VHB will work with the town and road crew to install a short-term version of a more traditional T‑intersection, using temporary markings and materials to simulate mountable islands and tighter turning radii.

This intersection has been an issue going back to the 1980’s. At one point, Vtrans came in with a heavy (and perhaps prescient) hand and skinnied that intersection down by more than a third (with an island in the center) which resulted in a local hue and cry.  The intersection was reopened (but not all the way).
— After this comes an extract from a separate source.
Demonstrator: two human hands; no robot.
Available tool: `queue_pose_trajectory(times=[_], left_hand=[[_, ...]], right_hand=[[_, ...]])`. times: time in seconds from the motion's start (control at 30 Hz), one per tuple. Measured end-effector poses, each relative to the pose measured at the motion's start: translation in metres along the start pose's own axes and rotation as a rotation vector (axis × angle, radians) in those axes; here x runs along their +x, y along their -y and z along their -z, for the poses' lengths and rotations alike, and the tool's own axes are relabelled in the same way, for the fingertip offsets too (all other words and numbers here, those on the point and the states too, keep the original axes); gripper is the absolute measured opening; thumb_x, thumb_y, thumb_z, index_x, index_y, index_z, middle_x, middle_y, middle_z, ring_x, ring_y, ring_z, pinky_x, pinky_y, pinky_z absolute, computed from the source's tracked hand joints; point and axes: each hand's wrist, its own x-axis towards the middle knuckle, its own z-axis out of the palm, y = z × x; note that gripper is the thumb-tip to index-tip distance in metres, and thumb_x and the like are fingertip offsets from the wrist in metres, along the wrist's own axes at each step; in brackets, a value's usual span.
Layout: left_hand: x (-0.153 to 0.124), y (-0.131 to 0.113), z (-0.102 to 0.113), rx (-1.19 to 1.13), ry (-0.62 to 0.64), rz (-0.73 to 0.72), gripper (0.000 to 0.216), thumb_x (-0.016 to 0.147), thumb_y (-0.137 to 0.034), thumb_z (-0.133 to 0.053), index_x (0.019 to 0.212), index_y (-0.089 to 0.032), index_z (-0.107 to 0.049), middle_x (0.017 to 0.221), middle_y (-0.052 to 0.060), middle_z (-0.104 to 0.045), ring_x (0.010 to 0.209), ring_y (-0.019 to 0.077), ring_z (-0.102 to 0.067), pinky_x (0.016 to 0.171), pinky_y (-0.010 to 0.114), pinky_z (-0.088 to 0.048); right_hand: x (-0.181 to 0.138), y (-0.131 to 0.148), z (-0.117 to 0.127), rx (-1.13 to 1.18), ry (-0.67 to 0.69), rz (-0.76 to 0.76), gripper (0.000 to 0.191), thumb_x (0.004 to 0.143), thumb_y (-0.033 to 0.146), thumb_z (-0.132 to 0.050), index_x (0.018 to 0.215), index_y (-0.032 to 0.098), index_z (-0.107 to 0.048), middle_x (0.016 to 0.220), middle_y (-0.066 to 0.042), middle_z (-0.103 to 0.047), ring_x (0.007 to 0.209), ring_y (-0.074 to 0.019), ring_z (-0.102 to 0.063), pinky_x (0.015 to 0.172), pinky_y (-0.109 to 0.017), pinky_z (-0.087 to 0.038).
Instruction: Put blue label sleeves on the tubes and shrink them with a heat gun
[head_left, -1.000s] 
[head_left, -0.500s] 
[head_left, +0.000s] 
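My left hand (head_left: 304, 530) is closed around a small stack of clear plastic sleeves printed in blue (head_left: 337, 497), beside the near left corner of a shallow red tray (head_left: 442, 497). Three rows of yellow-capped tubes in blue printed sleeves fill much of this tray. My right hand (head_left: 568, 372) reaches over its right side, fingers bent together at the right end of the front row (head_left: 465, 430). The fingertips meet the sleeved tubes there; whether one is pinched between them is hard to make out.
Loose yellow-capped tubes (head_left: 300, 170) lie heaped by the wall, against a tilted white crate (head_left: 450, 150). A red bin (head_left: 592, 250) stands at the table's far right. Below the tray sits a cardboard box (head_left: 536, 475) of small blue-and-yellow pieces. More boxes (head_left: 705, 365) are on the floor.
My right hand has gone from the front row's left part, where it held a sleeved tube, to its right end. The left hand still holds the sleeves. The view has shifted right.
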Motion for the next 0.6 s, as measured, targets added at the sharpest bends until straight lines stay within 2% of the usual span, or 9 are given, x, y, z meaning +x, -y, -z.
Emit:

Fast forward to today and what VHB is suggesting makes a lot of sense. Drivers entering the village from the north do not really stop or slow much at all if there’s no northbound Route 100 traffic to make them stop. That means they come into the village at something close to highway speeds and carry that speed with them.

The geometry of the current intersection encourages drivers coming off Route 100 to enter Main Street too fast, which in turn makes the adjacent speed table/hump feel harsher than designed.

Forcing folks to come to the kind of stop needed to turn onto the Sugarbush Access Road or any other road in town with a T-intersection would absolutely slow traffic, requiring deliberate action.  It’s logical – you can’t take a 90-degree turn at 50 mph in a Subaru.

The VHB concept tightens the approach while still allowing commercial vehicles and emergency vehicles to navigate the intersection.  Speeding in our villages is rude, and it is dangerous. This experiment will go a long way to demonstrating whether a simple fix can alleviate a real problem.